This file is copyright © 2006 Mark Jason Dominus. Unauthorized distribution in any medium is absolutely forbidden.
  1. Uniform Data Representations
  2. elsif
  3. elsif without else
  4. Scattered Code
  5. Mystery Constants
  6. The Condition that Ate Michigan
  7. Use Sensible Variable Names
  8. Data Extraction
  9. The File Name
  10. The Directory Name
  11. elsif Without else
  12. Missing Data
  13. The Condition that Ate Michigan (again)
  14. Creating a File Safely
  15. Final Count

CGI Domain Adding Utility

I decided to present this program because the first thing I saw when I looked at it was:

        11  #preset IPs for quick choice
        12  my $server1ip = "127.0.0.1";
        13  my $server2ip = "127.0.0.2";
        14  my $server3ip = "127.0.0.3";
        15  my $server4ip = "127.0.0.4";
        16  #add your own here...
        17  #my $server5ip = "127.0.0.5";

and this, of course, is a family of variable names, so we should try replacing it with an array, and see what happens. Lines 11--17 become:

     #preset IPs for quick choice
     my @serverip = ('127.0.0.1', '127.0.0.2', '127.0.0.3', '127.0.0.4',
                       # add your own here
                       );

and this:

        35  if($server eq "server1"){$serverip = $server1ip;} 
        36  if($server eq "server2"){$serverip = $server2ip;}
        37  if($server eq "server3"){$serverip = $server3ip;}
        38  if($server eq "server4"){$serverip = $server4ip;}
        39  #NOTE
        40  #it is possible to add more shortcut hosts to this list;
        41  #add another similar line here and define $serverNip at the start of the file;
        42  #also add it in to the html file.

becomes this:

          if ($server =~ /server(\d+)/) {
            $serverip = $serverip[$1];
          }

Now if we need to change the program to add a new server, we only have to add it on one place, not two. This obviates the four-line comment.

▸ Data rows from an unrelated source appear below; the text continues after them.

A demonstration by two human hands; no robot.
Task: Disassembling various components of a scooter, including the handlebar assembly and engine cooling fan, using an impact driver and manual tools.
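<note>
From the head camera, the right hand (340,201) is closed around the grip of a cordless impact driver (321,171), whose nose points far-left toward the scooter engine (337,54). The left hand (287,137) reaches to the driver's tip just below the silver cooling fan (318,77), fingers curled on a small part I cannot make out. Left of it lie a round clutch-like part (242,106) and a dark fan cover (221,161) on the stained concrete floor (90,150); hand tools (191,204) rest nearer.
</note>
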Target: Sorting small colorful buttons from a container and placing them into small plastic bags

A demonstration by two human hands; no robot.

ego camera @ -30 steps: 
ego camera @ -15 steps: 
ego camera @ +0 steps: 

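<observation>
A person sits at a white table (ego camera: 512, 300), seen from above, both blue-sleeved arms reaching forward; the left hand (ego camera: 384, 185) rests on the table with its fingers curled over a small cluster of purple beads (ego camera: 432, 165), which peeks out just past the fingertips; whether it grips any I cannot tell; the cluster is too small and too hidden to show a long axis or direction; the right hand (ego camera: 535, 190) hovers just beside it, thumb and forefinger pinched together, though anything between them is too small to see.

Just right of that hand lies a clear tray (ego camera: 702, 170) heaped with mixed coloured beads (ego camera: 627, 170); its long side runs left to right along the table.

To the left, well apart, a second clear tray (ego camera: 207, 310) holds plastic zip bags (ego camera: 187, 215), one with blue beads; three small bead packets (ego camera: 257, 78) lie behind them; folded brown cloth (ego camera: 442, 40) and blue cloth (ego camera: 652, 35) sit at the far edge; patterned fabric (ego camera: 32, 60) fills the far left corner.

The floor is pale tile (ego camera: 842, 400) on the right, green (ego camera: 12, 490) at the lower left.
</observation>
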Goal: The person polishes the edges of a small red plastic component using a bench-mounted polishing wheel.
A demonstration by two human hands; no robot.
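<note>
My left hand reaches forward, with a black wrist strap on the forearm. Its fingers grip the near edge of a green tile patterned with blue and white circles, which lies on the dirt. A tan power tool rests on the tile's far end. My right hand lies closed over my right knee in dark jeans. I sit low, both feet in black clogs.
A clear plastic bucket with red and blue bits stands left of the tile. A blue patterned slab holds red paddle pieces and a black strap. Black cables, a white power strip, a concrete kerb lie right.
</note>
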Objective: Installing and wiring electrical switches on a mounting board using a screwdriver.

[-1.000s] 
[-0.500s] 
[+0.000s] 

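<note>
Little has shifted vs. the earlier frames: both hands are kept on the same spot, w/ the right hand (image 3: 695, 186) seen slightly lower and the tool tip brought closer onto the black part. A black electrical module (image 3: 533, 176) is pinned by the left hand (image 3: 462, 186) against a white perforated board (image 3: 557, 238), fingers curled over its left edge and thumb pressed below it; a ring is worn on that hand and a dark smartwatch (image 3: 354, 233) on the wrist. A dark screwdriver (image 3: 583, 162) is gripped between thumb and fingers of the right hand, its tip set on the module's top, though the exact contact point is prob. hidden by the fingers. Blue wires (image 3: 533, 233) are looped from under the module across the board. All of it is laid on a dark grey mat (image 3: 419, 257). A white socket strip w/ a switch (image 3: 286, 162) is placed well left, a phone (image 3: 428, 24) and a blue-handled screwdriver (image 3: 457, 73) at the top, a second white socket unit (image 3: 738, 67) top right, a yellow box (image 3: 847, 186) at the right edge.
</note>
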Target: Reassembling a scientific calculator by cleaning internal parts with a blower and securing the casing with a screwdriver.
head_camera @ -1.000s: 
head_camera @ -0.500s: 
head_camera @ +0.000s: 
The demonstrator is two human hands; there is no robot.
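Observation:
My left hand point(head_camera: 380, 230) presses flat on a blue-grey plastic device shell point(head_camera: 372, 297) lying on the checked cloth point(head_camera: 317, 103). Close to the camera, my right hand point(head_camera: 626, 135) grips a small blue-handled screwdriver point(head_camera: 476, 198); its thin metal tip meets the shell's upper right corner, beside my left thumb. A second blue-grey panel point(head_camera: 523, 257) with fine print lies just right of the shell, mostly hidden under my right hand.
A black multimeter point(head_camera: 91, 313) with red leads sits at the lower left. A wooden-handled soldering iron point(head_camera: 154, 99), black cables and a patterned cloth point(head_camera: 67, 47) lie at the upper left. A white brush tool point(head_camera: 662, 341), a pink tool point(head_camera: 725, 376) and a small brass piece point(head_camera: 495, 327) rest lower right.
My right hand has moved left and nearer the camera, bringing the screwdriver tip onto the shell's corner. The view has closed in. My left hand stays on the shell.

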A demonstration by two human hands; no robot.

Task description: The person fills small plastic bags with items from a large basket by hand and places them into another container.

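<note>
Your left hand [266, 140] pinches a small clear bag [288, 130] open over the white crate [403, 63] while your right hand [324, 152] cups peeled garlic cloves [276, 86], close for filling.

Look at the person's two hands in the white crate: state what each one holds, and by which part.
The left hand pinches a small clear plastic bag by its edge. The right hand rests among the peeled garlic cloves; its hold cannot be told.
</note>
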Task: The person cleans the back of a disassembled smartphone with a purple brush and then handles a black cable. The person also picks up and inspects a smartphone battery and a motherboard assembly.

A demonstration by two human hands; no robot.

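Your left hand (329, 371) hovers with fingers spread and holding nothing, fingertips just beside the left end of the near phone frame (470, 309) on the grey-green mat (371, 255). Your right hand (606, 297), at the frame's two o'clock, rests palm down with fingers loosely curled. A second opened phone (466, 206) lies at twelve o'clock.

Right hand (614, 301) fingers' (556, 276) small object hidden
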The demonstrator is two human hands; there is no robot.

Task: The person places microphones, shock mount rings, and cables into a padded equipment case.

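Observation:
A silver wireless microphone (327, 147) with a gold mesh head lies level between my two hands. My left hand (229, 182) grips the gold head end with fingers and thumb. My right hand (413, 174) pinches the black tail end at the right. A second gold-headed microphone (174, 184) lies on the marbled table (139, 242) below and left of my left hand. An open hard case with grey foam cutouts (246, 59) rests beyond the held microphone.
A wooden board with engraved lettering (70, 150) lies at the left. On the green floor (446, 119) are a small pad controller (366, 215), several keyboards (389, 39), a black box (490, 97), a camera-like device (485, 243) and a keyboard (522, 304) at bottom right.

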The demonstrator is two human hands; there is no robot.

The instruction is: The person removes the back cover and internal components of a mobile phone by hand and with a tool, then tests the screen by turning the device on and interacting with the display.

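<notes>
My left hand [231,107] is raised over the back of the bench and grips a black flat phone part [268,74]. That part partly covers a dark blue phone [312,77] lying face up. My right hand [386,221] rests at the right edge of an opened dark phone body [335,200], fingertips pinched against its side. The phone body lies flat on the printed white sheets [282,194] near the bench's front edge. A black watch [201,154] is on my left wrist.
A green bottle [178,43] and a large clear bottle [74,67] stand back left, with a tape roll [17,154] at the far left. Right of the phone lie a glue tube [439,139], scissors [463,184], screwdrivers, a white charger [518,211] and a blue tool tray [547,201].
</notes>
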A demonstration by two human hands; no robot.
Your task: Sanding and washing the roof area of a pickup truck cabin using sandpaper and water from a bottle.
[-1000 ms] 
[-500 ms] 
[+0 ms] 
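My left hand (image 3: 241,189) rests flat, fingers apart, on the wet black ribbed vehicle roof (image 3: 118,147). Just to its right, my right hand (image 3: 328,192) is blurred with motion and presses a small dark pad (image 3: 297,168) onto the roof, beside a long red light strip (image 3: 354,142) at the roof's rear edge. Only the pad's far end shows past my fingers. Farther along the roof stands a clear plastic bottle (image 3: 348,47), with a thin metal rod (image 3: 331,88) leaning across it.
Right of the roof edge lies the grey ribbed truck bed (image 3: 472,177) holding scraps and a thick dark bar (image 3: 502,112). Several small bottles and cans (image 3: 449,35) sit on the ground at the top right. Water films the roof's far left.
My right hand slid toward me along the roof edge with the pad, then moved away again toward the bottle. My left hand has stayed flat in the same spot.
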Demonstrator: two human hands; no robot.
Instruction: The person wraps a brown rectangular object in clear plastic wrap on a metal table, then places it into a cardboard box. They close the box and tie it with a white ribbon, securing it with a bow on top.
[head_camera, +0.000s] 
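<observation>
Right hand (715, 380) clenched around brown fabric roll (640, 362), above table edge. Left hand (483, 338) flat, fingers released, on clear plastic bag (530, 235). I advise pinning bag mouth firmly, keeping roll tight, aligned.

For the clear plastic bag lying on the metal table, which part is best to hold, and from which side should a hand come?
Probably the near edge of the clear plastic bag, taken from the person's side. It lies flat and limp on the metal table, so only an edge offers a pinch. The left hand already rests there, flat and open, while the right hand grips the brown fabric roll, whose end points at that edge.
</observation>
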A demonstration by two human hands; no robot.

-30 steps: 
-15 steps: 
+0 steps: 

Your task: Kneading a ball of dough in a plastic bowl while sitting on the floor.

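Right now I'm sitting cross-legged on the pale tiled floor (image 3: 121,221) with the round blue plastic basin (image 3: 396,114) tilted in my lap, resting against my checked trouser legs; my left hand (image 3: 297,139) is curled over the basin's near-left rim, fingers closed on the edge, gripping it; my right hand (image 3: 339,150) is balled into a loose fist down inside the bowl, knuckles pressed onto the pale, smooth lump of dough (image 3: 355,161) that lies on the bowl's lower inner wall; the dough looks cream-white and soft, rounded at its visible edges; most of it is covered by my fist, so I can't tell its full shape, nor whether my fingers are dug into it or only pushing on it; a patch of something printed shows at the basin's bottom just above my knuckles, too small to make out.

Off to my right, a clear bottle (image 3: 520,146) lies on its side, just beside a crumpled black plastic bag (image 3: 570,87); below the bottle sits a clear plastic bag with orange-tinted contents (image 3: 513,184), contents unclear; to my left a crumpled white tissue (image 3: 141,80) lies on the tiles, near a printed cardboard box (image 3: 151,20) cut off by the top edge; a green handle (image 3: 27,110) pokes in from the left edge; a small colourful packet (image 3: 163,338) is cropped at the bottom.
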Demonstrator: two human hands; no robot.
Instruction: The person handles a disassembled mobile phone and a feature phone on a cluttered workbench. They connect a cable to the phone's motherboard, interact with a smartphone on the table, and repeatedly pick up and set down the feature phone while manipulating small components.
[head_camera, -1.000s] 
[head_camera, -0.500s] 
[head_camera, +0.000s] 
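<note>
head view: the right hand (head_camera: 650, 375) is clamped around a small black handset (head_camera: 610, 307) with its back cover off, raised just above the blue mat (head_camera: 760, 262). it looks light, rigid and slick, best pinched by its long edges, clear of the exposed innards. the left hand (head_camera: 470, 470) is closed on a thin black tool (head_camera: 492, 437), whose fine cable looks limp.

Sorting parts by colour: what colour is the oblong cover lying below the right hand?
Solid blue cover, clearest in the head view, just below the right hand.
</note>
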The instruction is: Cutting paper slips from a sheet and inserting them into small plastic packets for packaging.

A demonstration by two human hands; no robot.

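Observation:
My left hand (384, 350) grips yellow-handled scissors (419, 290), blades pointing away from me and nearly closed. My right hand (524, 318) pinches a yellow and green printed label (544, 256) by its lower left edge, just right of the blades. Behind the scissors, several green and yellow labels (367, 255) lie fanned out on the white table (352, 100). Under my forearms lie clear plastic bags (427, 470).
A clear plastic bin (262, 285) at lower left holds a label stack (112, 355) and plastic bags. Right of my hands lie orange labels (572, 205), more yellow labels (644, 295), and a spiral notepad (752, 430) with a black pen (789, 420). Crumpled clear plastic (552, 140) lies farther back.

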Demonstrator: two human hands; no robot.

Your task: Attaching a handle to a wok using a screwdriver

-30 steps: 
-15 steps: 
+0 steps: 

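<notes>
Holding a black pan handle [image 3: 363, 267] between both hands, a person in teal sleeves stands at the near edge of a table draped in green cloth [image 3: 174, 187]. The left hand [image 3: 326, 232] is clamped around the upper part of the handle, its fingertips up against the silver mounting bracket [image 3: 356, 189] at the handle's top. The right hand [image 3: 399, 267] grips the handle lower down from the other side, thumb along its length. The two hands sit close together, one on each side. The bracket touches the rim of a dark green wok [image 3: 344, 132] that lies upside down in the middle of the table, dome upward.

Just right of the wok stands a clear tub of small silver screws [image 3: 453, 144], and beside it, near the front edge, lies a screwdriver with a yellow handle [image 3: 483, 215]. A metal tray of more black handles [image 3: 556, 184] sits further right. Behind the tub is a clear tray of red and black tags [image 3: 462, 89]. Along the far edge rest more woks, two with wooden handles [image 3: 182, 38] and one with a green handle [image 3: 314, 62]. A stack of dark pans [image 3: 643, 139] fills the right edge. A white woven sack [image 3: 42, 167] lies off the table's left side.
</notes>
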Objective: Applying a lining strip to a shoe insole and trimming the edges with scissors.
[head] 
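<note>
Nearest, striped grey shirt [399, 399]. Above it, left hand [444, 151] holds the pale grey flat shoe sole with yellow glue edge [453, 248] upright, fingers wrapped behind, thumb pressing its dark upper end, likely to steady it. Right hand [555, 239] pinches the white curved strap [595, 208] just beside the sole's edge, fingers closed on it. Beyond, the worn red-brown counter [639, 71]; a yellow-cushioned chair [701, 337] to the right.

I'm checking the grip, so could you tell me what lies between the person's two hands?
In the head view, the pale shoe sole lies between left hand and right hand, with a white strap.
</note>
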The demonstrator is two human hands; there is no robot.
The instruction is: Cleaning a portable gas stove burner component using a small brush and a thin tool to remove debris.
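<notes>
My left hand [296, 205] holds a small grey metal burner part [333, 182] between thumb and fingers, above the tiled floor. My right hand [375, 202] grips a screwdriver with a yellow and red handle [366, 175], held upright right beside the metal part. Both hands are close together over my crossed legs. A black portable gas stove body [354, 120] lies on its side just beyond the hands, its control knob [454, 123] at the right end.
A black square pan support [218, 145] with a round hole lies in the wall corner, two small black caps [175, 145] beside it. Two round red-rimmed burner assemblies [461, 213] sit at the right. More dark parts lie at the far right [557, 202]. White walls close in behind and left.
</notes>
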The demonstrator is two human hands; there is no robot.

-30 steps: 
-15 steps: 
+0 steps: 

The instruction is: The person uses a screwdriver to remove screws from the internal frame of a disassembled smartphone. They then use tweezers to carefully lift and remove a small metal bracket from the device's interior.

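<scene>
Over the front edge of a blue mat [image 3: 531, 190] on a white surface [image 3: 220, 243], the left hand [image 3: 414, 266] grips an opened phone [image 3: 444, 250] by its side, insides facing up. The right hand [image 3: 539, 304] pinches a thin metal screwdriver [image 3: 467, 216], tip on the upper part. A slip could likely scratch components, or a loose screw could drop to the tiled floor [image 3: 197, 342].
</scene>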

Uniform Data Representations

Next I wondered about the tags server1, server2, and the rest. They are coming in from a CGI form. The comment even says:

        40  #it is possible to add more shortcut hosts to this list;
        42  #[C[also add it in to the html file.]C]

I imagine that the HTML looked something like this:

     <input type="radio" name="server" value="server1">Server 1<br>

which generates a radio button for selecting server 1.

But then why bother with the symbolic tag names at all? Why not just let the HTML form invisibly translate the user-friendly server tags to the IP addresses that the program really wants?

     <input type="radio" name="server" value="[C[130.91.6.1]C]">Server 1<br>

In short, use uniform data representations: don't represent a server with an arbitrary tag in the HTML file and by an address in the program; represent it by an address in both places.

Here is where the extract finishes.